In the United Kingdom, Ryanair requested that airports stop serving alcohol before 10 a.m. and that airport bars and restaurants begin enforcing a two-drink-per-passenger policy following several incidents of partiers boarding flights already drunk this summer. Ryanair doesn’t sell alcohol on its European flights so the passengers became lit waiting for their plane.
In July, airports and airlines in the UK introduced the “One too many” campaign, reminding passengers that drunken behavior on planes could result in prison time and tens of thousands of pounds in fines.
There hasn’t been a similar campaign among US airports. With no regulations or rules about alcohol limits in place — aside from asking passengers not to get drunk and violent — gate agents and flight attendants are the ones who are generally left to police passenger behavior and alcohol consumption in the air.
“We do our best to spot them before the flight takes off, but sometimes you can’t always tell,” said Thomas. “I’ve had people taken off the flight and I’ve had someone arrested after they were belligerent and verbally abusive for the entire flight.”
The Transportation Security Administration is not charged with determining if someone is drunk, only what they bring on a plane.
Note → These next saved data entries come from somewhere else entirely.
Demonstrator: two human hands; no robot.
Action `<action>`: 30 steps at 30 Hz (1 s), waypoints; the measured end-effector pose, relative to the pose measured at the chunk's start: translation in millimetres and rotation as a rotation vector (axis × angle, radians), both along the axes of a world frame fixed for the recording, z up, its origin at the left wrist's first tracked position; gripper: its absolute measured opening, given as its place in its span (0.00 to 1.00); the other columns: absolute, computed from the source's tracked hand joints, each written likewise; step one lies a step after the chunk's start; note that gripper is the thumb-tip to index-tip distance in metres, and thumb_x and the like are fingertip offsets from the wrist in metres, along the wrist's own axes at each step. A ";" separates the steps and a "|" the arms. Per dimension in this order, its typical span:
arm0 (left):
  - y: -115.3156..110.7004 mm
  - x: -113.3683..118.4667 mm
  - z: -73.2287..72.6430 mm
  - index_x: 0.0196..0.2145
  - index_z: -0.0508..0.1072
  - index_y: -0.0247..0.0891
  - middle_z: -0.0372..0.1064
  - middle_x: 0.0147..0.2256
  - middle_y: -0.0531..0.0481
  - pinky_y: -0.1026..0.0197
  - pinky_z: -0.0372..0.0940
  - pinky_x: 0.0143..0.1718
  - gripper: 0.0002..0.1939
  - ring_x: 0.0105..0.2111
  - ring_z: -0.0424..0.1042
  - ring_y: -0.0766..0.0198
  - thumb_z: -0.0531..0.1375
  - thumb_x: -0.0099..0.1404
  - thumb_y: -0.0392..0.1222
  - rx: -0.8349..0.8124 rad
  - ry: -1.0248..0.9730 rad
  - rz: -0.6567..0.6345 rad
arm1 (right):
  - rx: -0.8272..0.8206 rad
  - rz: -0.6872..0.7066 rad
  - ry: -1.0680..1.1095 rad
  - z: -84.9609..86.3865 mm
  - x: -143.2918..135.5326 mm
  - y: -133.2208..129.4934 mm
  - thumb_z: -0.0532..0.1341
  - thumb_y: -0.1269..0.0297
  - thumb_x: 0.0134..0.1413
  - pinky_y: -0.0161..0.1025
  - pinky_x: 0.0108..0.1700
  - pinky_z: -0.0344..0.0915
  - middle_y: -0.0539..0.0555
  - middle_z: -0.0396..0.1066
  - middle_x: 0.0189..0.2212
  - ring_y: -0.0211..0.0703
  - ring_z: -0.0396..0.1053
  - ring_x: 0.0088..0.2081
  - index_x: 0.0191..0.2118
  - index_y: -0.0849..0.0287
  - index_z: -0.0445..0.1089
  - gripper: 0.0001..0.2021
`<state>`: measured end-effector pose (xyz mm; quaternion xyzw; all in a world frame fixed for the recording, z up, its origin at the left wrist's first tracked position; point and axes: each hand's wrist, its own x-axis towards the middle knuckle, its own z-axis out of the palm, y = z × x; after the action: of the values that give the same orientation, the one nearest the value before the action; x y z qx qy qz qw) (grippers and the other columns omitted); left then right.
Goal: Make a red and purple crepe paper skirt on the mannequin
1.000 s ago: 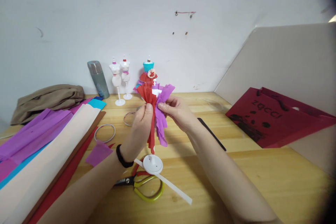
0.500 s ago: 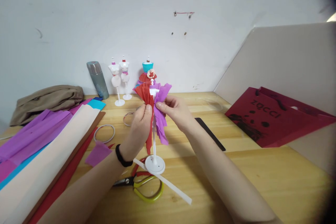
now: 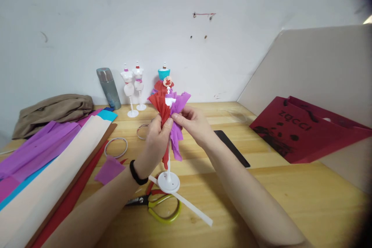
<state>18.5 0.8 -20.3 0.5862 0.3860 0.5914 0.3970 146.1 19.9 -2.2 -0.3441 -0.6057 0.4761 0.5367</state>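
A small white mannequin stand (image 3: 169,181) is upright in front of me, its body wrapped by crepe paper. My left hand (image 3: 158,139) pinches the red crepe paper (image 3: 160,105) at the mannequin's left side, and the paper fans out above the fingers. On the other side, my right hand (image 3: 193,124) grips the purple crepe paper (image 3: 178,139) between thumb and fingers at the waist. Both thumbs nearly meet there. Scissors (image 3: 164,205) with yellow and red handles lie by the base, and a white strip (image 3: 196,211) passes near it.
Folded crepe paper sheets (image 3: 58,162) lie at the left, with tape rings (image 3: 116,148) beside them. Farther back stand a flask (image 3: 109,88), two white mannequins (image 3: 128,85) and a dressed one (image 3: 164,73). A black phone-like slab (image 3: 232,149) and a red bag (image 3: 308,131) are at the right.
My left hand has shifted slightly right, its thumb closer to my right thumb. The mannequin's base has slid a little left, and the purple paper's lower end has drawn inward.
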 end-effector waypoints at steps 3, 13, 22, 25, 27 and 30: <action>0.5 0.2 -1.2 0.29 0.66 0.39 0.68 0.28 0.50 0.57 0.64 0.42 0.08 0.35 0.69 0.59 0.57 0.63 0.44 0.038 0.052 0.037 | 0.003 0.021 0.011 1.0 2.4 -0.3 0.68 0.54 0.43 0.35 0.25 0.58 0.46 0.64 0.19 0.34 0.60 0.22 0.28 0.61 0.70 0.14; -1.4 -5.6 8.7 0.37 0.68 0.39 0.70 0.30 0.50 0.59 0.62 0.35 0.06 0.31 0.68 0.61 0.54 0.65 0.41 0.187 0.217 0.039 | 0.028 0.064 0.093 4.7 9.7 1.2 0.71 0.60 0.37 0.35 0.25 0.60 0.47 0.66 0.20 0.33 0.61 0.21 0.28 0.59 0.73 0.12; 2.1 -7.7 5.5 0.38 0.67 0.39 0.70 0.32 0.49 0.59 0.63 0.35 0.06 0.32 0.68 0.62 0.53 0.66 0.41 0.248 0.238 0.048 | -0.008 0.092 0.039 0.5 11.4 3.7 0.71 0.57 0.39 0.34 0.24 0.55 0.46 0.63 0.18 0.32 0.56 0.21 0.27 0.59 0.74 0.11; 1.7 -8.9 5.6 0.37 0.68 0.39 0.69 0.32 0.50 0.59 0.63 0.35 0.06 0.32 0.68 0.62 0.53 0.66 0.42 0.253 0.280 0.056 | -0.007 0.137 0.048 -0.7 12.7 5.3 0.71 0.57 0.39 0.34 0.25 0.56 0.46 0.63 0.18 0.32 0.56 0.21 0.26 0.59 0.74 0.11; 1.7 -9.5 5.8 0.37 0.68 0.39 0.69 0.32 0.50 0.59 0.63 0.36 0.06 0.32 0.68 0.61 0.54 0.66 0.42 0.260 0.295 0.051 | -0.009 0.159 0.058 -1.3 12.5 6.7 0.72 0.58 0.37 0.35 0.26 0.57 0.45 0.62 0.17 0.32 0.55 0.21 0.24 0.59 0.73 0.12; 2.6 -9.9 5.7 0.38 0.67 0.40 0.69 0.33 0.49 0.59 0.63 0.37 0.06 0.34 0.69 0.61 0.53 0.67 0.43 0.273 0.294 0.032 | -0.004 0.142 0.088 -1.7 11.2 8.0 0.72 0.57 0.36 0.35 0.27 0.59 0.45 0.60 0.16 0.32 0.56 0.22 0.22 0.59 0.72 0.13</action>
<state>8.6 3.4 -14.6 0.7085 0.3651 0.5526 0.2437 157.3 27.9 -3.9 -0.2803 -0.6033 0.5289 0.5270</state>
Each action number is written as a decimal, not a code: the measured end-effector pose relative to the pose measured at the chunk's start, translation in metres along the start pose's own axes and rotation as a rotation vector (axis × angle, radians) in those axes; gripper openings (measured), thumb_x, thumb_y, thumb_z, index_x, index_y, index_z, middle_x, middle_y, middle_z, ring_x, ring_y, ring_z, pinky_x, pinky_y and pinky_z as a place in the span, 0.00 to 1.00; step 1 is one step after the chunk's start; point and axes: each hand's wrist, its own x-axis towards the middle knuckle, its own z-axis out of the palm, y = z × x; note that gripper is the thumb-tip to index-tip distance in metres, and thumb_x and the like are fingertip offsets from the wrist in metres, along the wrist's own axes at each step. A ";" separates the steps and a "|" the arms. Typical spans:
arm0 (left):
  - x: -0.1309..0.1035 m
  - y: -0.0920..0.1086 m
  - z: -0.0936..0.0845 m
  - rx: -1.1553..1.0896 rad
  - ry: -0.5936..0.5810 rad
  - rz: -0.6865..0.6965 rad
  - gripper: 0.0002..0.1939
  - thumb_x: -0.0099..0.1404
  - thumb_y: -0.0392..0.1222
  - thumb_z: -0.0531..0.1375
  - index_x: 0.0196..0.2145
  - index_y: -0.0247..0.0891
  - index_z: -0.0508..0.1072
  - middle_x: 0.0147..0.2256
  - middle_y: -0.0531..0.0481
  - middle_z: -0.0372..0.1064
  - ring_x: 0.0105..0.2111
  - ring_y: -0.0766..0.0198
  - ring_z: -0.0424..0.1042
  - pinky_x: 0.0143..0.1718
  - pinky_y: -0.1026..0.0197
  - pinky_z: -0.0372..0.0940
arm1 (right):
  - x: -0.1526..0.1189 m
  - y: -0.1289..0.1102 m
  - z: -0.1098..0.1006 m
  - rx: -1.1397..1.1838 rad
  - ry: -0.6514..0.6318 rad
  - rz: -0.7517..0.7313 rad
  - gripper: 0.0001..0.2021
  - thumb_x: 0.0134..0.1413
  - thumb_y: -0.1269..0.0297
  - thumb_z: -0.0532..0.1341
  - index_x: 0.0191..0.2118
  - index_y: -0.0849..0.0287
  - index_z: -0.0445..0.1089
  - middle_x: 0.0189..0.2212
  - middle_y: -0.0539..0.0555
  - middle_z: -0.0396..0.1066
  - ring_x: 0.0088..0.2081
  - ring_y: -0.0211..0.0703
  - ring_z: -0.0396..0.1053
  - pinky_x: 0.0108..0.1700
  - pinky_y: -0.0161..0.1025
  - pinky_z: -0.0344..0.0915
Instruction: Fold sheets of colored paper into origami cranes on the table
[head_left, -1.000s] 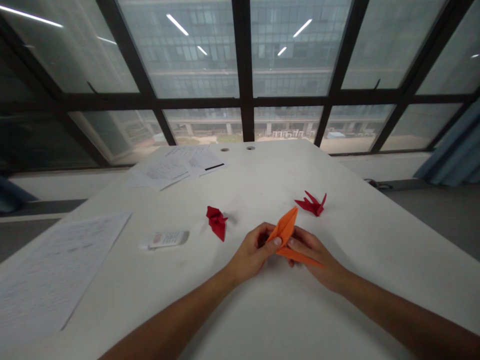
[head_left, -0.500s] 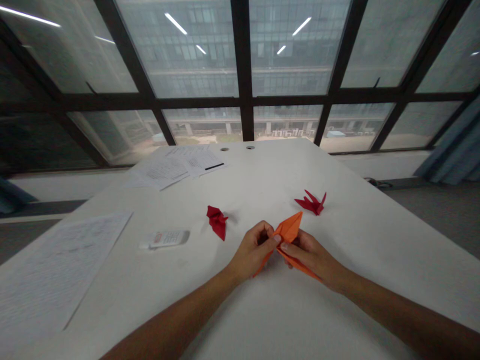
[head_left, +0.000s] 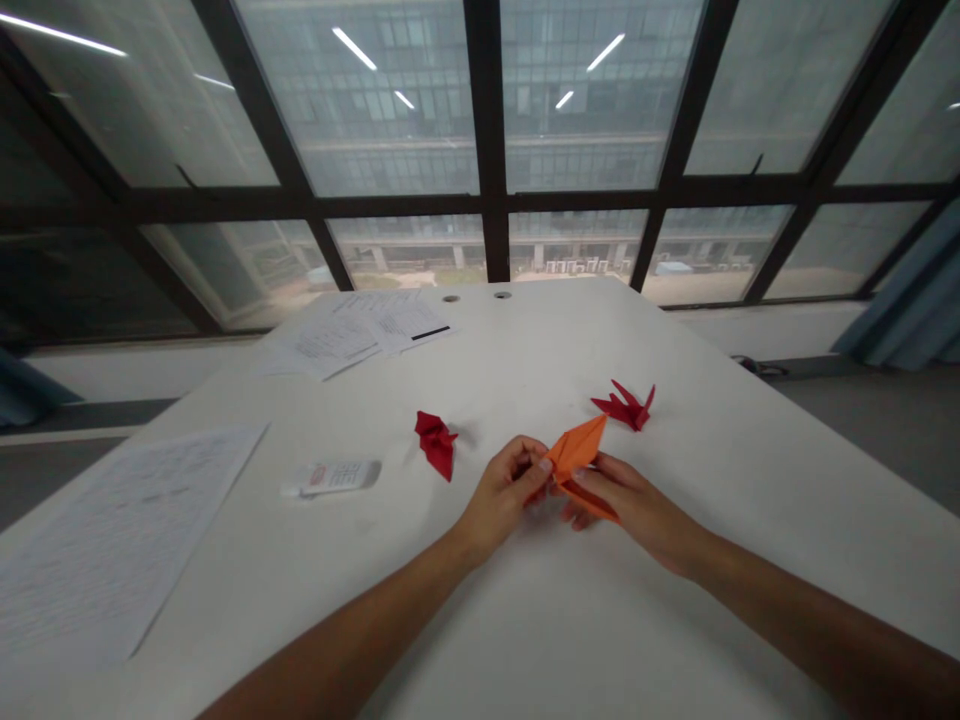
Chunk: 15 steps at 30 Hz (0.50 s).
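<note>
Hands, left hand (head_left: 504,492) and right hand (head_left: 626,500), pinch orange folded paper (head_left: 576,455) mid-table (head_left: 675,620), edges well apart

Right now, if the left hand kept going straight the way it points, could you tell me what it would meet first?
The left hand points up and right, and already pinches the orange paper. Carrying on past it, the red crane near the table's right side likely comes next, though depth is hard to judge.

This is looking like an office: a white table (head_left: 675,620) with cable holes is carrying printed papers (head_left: 352,335) beside big windows (head_left: 390,100).
</note>
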 end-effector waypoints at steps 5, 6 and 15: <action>0.005 -0.004 -0.002 -0.114 0.174 0.037 0.15 0.61 0.49 0.70 0.36 0.38 0.71 0.30 0.54 0.66 0.30 0.69 0.65 0.32 0.68 0.61 | 0.002 0.006 -0.001 0.006 0.008 -0.027 0.17 0.58 0.51 0.65 0.46 0.57 0.68 0.28 0.48 0.72 0.29 0.39 0.70 0.32 0.38 0.64; 0.005 -0.004 -0.002 -0.127 0.177 0.035 0.15 0.61 0.49 0.69 0.36 0.38 0.70 0.30 0.55 0.65 0.29 0.69 0.65 0.32 0.68 0.62 | 0.002 0.007 -0.001 0.016 -0.005 -0.046 0.17 0.57 0.52 0.67 0.45 0.57 0.67 0.27 0.46 0.71 0.28 0.37 0.68 0.31 0.37 0.63; 0.004 -0.007 -0.005 -0.195 0.084 -0.001 0.15 0.58 0.41 0.70 0.38 0.38 0.69 0.29 0.55 0.67 0.27 0.69 0.67 0.30 0.67 0.61 | 0.004 0.017 0.001 -0.049 0.027 -0.124 0.15 0.52 0.57 0.69 0.34 0.56 0.63 0.24 0.44 0.68 0.23 0.34 0.64 0.28 0.36 0.59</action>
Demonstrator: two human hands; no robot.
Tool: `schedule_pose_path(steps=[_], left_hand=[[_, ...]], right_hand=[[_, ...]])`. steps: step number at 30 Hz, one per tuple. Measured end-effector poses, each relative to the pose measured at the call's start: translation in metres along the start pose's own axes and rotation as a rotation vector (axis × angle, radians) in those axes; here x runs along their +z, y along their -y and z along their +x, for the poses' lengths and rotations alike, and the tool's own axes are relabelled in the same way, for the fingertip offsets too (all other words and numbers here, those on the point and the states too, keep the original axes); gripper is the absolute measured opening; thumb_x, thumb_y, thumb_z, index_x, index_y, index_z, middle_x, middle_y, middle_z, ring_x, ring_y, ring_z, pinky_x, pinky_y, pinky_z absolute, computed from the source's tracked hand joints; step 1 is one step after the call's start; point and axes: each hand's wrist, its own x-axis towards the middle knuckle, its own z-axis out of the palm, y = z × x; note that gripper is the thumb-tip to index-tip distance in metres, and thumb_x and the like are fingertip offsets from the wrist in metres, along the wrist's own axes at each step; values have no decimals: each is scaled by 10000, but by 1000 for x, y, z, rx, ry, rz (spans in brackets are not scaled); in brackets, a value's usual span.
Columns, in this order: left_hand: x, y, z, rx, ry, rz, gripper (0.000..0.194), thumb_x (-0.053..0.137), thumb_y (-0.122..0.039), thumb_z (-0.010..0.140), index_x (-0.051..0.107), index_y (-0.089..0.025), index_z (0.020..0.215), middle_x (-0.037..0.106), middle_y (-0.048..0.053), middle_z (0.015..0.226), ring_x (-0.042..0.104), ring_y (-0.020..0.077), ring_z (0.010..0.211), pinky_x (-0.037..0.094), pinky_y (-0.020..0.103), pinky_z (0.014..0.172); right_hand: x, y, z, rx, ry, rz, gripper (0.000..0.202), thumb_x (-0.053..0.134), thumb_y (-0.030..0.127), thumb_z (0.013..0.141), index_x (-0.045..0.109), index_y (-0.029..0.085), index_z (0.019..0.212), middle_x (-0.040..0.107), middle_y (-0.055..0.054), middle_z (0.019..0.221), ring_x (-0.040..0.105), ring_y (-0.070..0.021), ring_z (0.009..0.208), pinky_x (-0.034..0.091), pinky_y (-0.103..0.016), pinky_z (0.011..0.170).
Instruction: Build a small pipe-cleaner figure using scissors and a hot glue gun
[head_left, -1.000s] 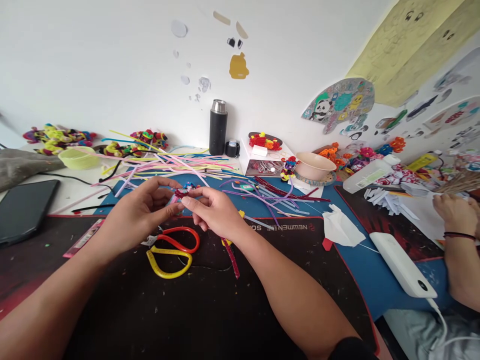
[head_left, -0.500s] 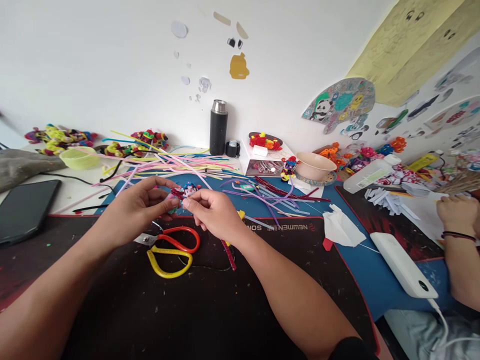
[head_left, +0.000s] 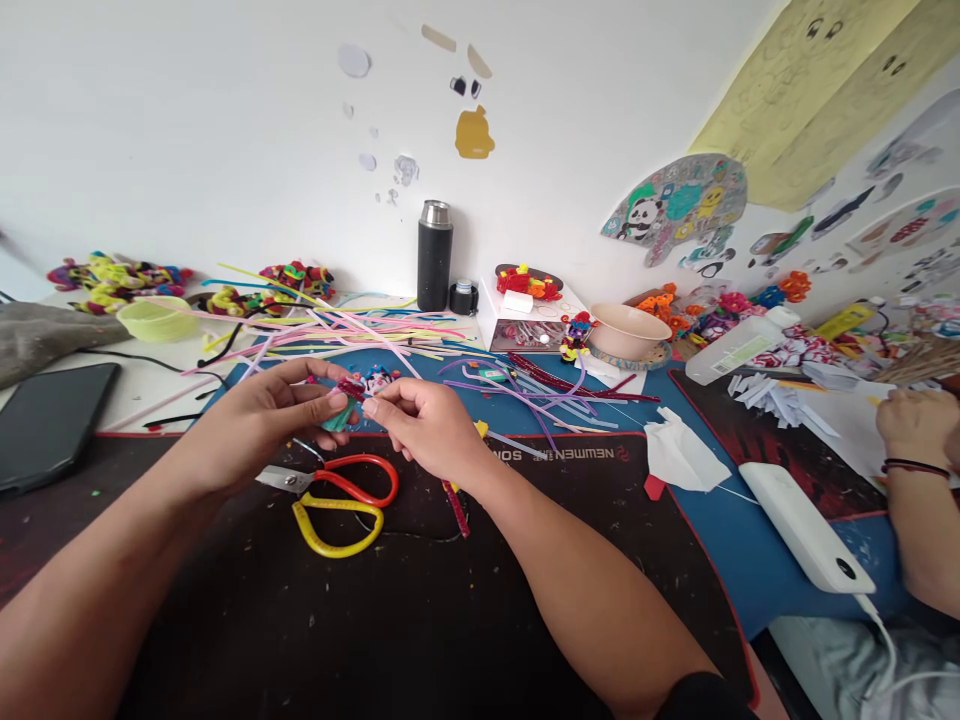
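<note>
Crimson, teal and blue fuzzy material makes up the small figure (head_left: 351,388) you hold at the centre of the frame, raised between your two hands. Your left hand (head_left: 259,420) grips it from the left, thumb pressed toward curled fingers; your right hand (head_left: 431,425) meets it from the right, thumb and forefinger pinched at its edge, the exact strand between them too small to tell. What shows of the figure appears to slant, teal end at lower left by your left fingers, blue-and-white end at upper right, just beyond your right fingertips. Your left hand covers more of it.

Just below, scissors (head_left: 304,480) with red and yellow handles lie on the dark mat (head_left: 420,620); a crimson strip (head_left: 456,510) shows near your right wrist. Loose pastel stems (head_left: 360,330) spread behind, a black flask (head_left: 434,260) stands upright at upper centre, and another person's hand (head_left: 919,430) is at the right edge.
</note>
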Motion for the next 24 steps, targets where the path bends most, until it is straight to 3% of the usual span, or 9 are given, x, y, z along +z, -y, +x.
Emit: schedule_pose_path(steps=[12, 24], left_hand=[[7, -5, -2, -16, 31, -211, 606, 1081, -484, 560, 767, -202, 995, 815, 19, 801, 764, 174, 544, 622, 226, 495], [0, 5, -2, -1, 209, -313, 493, 1032, -435, 699, 764, -206, 1043, 829, 67, 793, 784, 197, 596, 606, 209, 495]], right_hand=[[0, 0, 0, -6, -1, -1, 307, 713, 509, 999, 707, 212, 922, 610, 46, 623, 553, -112, 530, 396, -238, 555], [-1, 1, 0, 17, 62, 162, 404, 771, 593, 939, 693, 198, 974, 633, 51, 675, 509, -86, 479, 384, -232, 486]])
The responsibility therefore falls upon the gate agent and flight attendants.
“It’s not the TSA’s responsibility to screen for sobriety,” Harteveldt said. “If a gate agent suspects that a passenger is inebriated, they generally have the right to stop the customer and make sure they don’t get on a plane, but gate agents often don’t want to get into an argument with a passenger and they don’t want to be making a decision that could be considered arbitrary and lead to anything from a simple disagreement to a lawsuit.”
The Association of Flight Attendants, a union representing workers on more than 20 airlines, does not have official guidelines for alcohol service, those are set by airlines, but spokeswoman Taylor Garland offered an important piece of advice for thirsty travelers.
“The call button is not the drink service button,” Garland said. “Wait for the cart to come through the cabin and order a drink if you’d like one. That’s a good way to pace yourself.”